Nuala McCann: I'm all set for a return to Berlin but what will she be like now?

The Tetley teabags are already in the case and the small green zipped First Aid bag is primed and ready. The EHIC cards are in date and the insurance is sorted... Now, anyone for a Valium?

Nuala McCann

Nuala McCann

Nuala McCann is an Irish News columnist and writes a weekly radio review.

The Reichstag and River Spree in Berlin
The Reichstag and River Spree in Berlin The Reichstag and River Spree in Berlin

A SHORT trip to Berlin is in the offing. And I’m the travel committee round these parts. I start planning well in advance.

Seems I’m the kinda gal who knows what she’s wearing to her own funeral.

“I’ll organise,” I say brightly, like I always do.

“Not too much,” say the others, each raising an alarmed right eyebrow just like Paxman when somebody says something stupid in University Challenge or like Patrick Moore when he has just spotted something incredible in the night sky.

(I just don’t get astronomy).

It’s touching, the traits like the eyebrow thing that are handed down from father to son. Our boy has nothing of me and everything of his father. And In their humble opinion, when it comes to planning, I may never have put the bop in the “bop shoo bop shoo bop” but I sure know how to toe kick the “a” into anal.

Already I am having sleepless nights about how to get from the airport to the apartment – beware ruthless taxi drivers and long-underground passageways frequented only by dogs and prostitutes.

As for the apartment, I have queried location, searched for suitable eateries close by and checked the availability of a good supermarket.

The Tetley teabags are already in the case and the small green zipped First Aid bag is primed and ready. The EHIC cards are in date and the insurance is sorted... Now, anyone for a Valium?

I never used to be like this.

Already I have booked us a trip to the Reichstag – just for the view – as well as a day’s history tour of the city on bicycles with a scheduled stop at Hitler’s bunker which is now under a lot of concrete, much in the manner of Richard III and the Leicester car park.

Then I am swiftly moving on to a visit to an old Stasi prison.

“Sounds like great fun that,” sighs our fella, shivering, like he’s just heard the deep hollow clang of a jail door. “Maybe hold off a little on the history, Ma.”

It is a sad fact that since the arrival of Google and Tripadvisor, I don’t do spontaneity.

But I have done Berlin. I have done it twice.

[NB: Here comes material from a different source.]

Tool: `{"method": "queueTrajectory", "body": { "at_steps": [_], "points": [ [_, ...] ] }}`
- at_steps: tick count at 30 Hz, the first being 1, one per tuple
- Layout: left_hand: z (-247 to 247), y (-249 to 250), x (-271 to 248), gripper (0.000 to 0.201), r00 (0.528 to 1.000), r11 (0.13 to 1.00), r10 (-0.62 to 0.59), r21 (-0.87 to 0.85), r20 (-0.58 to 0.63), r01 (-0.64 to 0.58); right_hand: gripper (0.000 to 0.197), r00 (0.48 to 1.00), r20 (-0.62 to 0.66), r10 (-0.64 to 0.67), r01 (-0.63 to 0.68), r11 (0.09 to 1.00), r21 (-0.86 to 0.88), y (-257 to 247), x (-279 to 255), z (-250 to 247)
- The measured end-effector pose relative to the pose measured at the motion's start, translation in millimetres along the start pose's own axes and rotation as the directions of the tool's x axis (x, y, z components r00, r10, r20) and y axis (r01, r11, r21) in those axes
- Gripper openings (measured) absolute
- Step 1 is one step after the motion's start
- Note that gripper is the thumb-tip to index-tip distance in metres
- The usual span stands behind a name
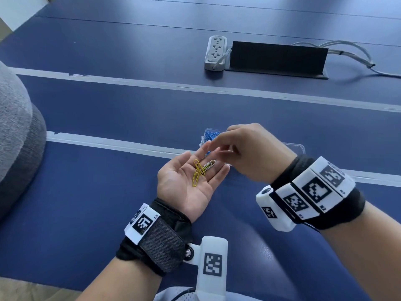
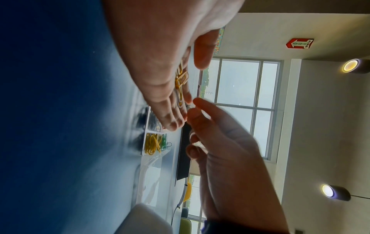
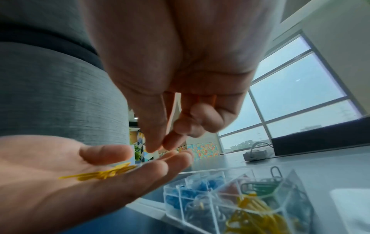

The first time was so spontaneous that we laughed at danger and chose to sleep out in the park backing on to the zoological gardens. That was right beside the railway station which was the backdrop for a famous film about drugs – Christiane F.

It wasn’t that we hadn’t the money – we were a group of Irish students fresh from the vibrator belt at the gherkin pickling factory of Hamburg. Our pockets were full and we hummed of vinegar. The German wasps stayed well clear.

But we were young and we wanted to see the wall and taste a little danger. So after a night in a sleeping bag in the park, we woke to the howls of elephants and hyenas – the bloody zoo – and headed east.

It was a long hot day unter den Linden. I remember the cute little dinky cars, the high rise buildings and the East German money that jingled madly in our pockets. We had to exchange a certain amount and we had to spend it all as it was no use back in the west.

The journey was like stepping from a glorious technicolour world into a monochrome one where time seemed to have stood still.

It was sweltering heat and we queued for ice cream. But ditch the choice, there was little variety to be had. It was vanilla, my lad, and be glad you got some.

So we spent the money in our pockets on large bottles of apple schnapps and weaved our way slowly down Unter den Linden at the witching hour where the guards rolled their eyes at our drunken state and sent us back to our sleeping bags in the zoo park in the west.

I returned as a journalist shortly after the wall came down and had the good sense to sleep in a more upmarket place in the west of the city.

The division between easties and westies was still evident but everywhere construction was under way as rampant commercialism and big shops stepped over the old boundaries and took up residence in east Berlin.

The east of the city was still hippy alternative, arty and moody. In an old pocket somewhere I have a sliver of the wall, a keepsake, a talisman.

I fell in love with the city back then – what will she be like now?